Closed anatoliy-savchak closed 2 months ago
Adding CETAS for anybody interested:
drop table if exists #mytable;
create table #mytable(Id uniqueidentifier);
insert into #mytable(Id) values ('15A2501E-4899-4FF8-AF51-A1805FE0718F');
--drop external table cetas4;
create external table cetas4
with (
location = 'cetas4/',
data_source = DataSourceDatalake,
file_format = ParquetUncompressed
)
as
select top 1 * from #mytable;
can you provide an example of this parquet file
can you provide an example of this parquet file
Yes, sure: https://github.com/anatoliy-savchak/parquet-dotnet-guids/raw/main/cetas4.parquet
cetas4.zip thanks, attaching here for convenience
My current workaround:
public async Task WriteDataToParquetFile<T>(string relativePath, string fileName, IEnumerable<T> data)
{
if (BitConverter.IsLittleEndian)
{
var guidProperties = typeof(T).GetProperties().Where(p => p.PropertyType == typeof(Guid) || p.PropertyType == typeof(Guid?));
foreach (var prop in guidProperties)
{
foreach (var item in data)
{
var value = (Guid?)prop.GetValue(item);
if (value != null)
{
var guidBytes = value.Value.ToByteArray();
Array.Reverse(guidBytes, 0, 4);
Array.Reverse(guidBytes, 4, 2);
Array.Reverse(guidBytes, 6, 2);
var newValue = new Guid(guidBytes);
prop.SetValue(item, newValue);
}
}
}
}
// Serialize data to parquet file
using var memoryStream = new MemoryStream();
await ParquetSerializer.SerializeAsync(data, memoryStream);
memoryStream.Position = 0;
In addition .Net 8 has Guid constructor which has bigEndian arg.
Spark 3.2 can't even read this file:
Caused by: org.apache.spark.sql.AnalysisException: Illegal Parquet type: FIXED_LEN_BYTE_ARRAY (UUID)
although it was generated using recent version of parquet-cpp:
We can fix it here, but you might have issues with other tools.

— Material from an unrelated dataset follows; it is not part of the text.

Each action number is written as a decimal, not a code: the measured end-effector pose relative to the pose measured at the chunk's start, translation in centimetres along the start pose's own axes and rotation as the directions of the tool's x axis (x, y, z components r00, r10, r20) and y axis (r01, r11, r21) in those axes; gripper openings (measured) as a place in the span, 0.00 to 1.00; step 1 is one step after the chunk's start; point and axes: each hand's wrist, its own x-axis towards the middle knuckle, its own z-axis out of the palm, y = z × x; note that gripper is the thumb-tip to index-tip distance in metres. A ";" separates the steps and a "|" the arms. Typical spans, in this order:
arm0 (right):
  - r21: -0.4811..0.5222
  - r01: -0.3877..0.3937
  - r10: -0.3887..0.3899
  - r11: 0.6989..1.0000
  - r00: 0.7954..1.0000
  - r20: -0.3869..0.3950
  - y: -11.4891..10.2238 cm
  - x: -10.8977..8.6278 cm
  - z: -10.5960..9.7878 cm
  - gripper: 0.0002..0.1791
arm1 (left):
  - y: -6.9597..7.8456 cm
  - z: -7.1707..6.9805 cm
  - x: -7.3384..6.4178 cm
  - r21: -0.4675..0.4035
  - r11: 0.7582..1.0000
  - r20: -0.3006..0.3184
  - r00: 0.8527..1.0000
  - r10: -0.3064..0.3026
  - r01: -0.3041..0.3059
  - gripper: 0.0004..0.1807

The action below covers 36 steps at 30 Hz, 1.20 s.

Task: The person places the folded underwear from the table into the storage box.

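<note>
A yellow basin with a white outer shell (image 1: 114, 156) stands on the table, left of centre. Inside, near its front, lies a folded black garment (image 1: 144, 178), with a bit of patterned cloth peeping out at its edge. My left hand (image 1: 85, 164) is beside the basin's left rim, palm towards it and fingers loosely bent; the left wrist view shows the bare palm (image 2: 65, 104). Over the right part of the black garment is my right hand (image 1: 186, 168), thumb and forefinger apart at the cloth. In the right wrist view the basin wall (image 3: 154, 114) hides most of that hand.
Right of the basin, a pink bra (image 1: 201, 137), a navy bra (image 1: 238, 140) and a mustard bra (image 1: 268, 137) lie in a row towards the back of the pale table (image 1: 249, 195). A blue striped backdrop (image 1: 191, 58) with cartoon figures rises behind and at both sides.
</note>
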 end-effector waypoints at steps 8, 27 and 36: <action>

Is it worth converting GUID to string in mssql for export as a workaround util this is fixed?
Good point, thanks @aloneguid !
We typically save data from C# BE into parquet in Azure Data Storage, and then read from SQL via external datasource or openrowset. SQL Server / Azure SQL DB/Azure SQL Server Managed Instance / SQL Server DW / SQL serverless pool (Synapse) etc all use Poly Base engine inside, which loads / saves using big-endian.
We are moving storage into ADS and converting all DTO's Guids into string is somewhat tedious. Plus additional overhead of converting varchar into uniqueidentifier on SQL side.
Currently we are going to use workaround above, but I hope the fix with Options is easy enough so we could continue using your awesome library! :)
Btw, the Spark issue was supposed to be fixed: https://github.com/apache/iceberg/issues/4038
thanks. Actually specification explicitly says it should be encoded as big-endian, so it's a bug here.
@anatoliy-savchak does this look correct?
The fix just released in 4.23.5, hopefully it works for you.
@aloneguid amazing, thank you!!! :)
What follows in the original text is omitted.